A few sheep made of flowers. Two were made of wheat stalks. One, of pink and white roses. They stood in the grass, side by side, like a real flock that had stopped to graze. They were absurd. And yet, when I drew closer, I had the strange feeling they were about to wag their tails.
Further on, a peacock made of blue mosaic — a metal sculpture — perched on a trunk of ivy that rose from the ground like a long, sinuous, vegetal wave out of a Brothers Grimm story.

Around it, a few people who had also come out that morning were taking photos. A woman alone, in a tracksuit, paused her run to look at the sculpture for five seconds before heading on her way.
That is the festival's currency, in the morning — a woman who runs, stops, looks, and moves on. She didn't take a photo. She didn't take out her phone. She just stood five seconds beside the peacock, then continued.
It is strange the way a park surrounded by ten-story apartment blocks, with worn playground equipment and broken benches, can become — for three days — a place where a person running at seven in the morning stops to rest their eyes on a peacock sculpture.
That kind of silence is not something you often hear in Drumul Taberei.
The ribbon pole
And then there was the circle.

In the middle of the lawn, a pole like a section of the Column of Infinity— with dozens of colored ribbons spiraling down and anchored, at ground level, in a vast mass of flowers. Hydrangeas. Gerbera. Thistles. Lavender. Roses. All mixed together, without order — and yet with a logic you don't see right away.
It was a May pole. A maypole. A ritual from pre-Christian Europe that, this year, in 2026, in the middle of the concrete blocks of Sector 6, stood there almost alone. At seven in the morning, only a handful of people had come to look at it. A light wind moved the ribbons against each other, making them touch, briefly, without a sound.
I stopped.
I looked at the ribbons. I looked at the flowers at the base — so many, so close together, that I was tempted to lean down and take one. I didn't. I thought that if every person who passed by here today took one, within an hour there would be nothing left.
That is what holds everything together. The unspoken understanding that it belongs to all of us, without belonging to any one of us.

The Bridge
Around eight or so, the sun had climbed just enough to warm the air, but the light was still soft rather than harsh.

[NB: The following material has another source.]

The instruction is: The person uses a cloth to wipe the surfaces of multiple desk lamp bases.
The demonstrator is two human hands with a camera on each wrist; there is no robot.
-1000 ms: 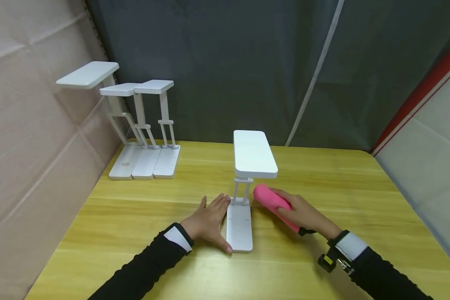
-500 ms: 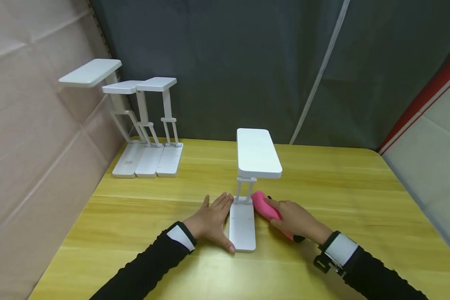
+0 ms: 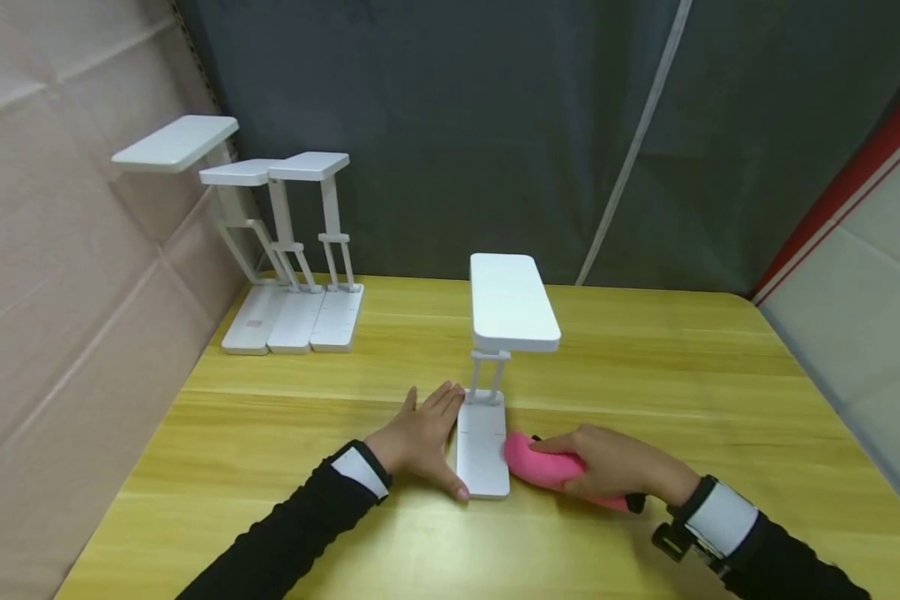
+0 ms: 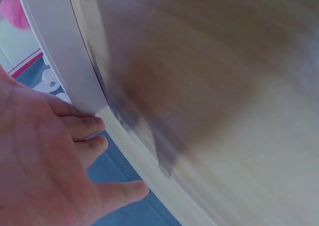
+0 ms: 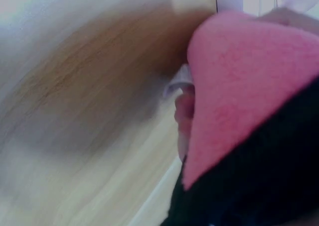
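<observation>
A white folding phone stand [image 3: 482,454] stands on the table in the head view, its flat top plate raised over a slim hinged post. My left hand [image 3: 422,437] lies along the left side of its base, fingers straight and thumb spread to the front corner. In the left wrist view those fingers [image 4: 87,129] are at the base's edge. My right hand [image 3: 607,462] grips a pink fuzzy pad with black ends [image 3: 543,465], whose rounded tip is right at the base's right edge. Up close, the right wrist view shows the pink fabric [image 5: 244,71] and a black part below it.
Several similar white stands [image 3: 292,321] stand side by side at the back left of the wooden table [image 3: 630,358]. A pale wall sheet [image 3: 82,292] borders the left, a dark curtain [image 3: 420,142] the back, and a white panel the right.
My right hand has drawn the pink pad toward me, from beside the stand's hinge to lower along the base's right edge. My left hand keeps its place at the base.
</observation>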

I had finished my short loop and was making my way back toward the main entrance. I approached the glass bridge — the new cable-suspended bridge connecting the two banks of the lake.
On it, a single woman. She walked slowly, her back to me. She carried a small backpack. Her gaze was fixed somewhere in the distance, toward the far bank, where the long apartment block of the neighborhood came into view.

I didn't know her. I never will. But for two minutes, her path was mine as well. And I understood — without asking myself anything complicated — that this was the thing. Not the bride and groom. Not the sheep. Not the peacock. Not the ribbon-wrapped pillar.
It was the way in which, for three days, the sixth district paused the daily rhythm of Bucharest and its people for an hour — and offered someone a June morning in which to walk slowly, alone, across a lake, with the cool early light on their face.
This is the Flower Festival (Festivalul Florilor).
Behind me, somewhere between the sheep and the peacock, I heard hurried footsteps — another staff member coming with a wheelbarrow of soil, while a woman was taking photos of herself dancing on the flower bridge. Day two was beginning. Within a few hours, the park would be full again — with people, children, dogs, and phones taking pictures.

At seven in the morning, the park belonged to me and a handful of other early risers.
And, by extension, to every person who would come later and remember — from now until next June — that for one week in 2026, someone sat and arranged flowers on an artificial hill dug in 1976, just to make their neighborhood a little more beautiful.
Reportage by Adi Coco · RomâniaFrumoasă · The Flower Festival, Drumul Taberei, București, 6 June 2026.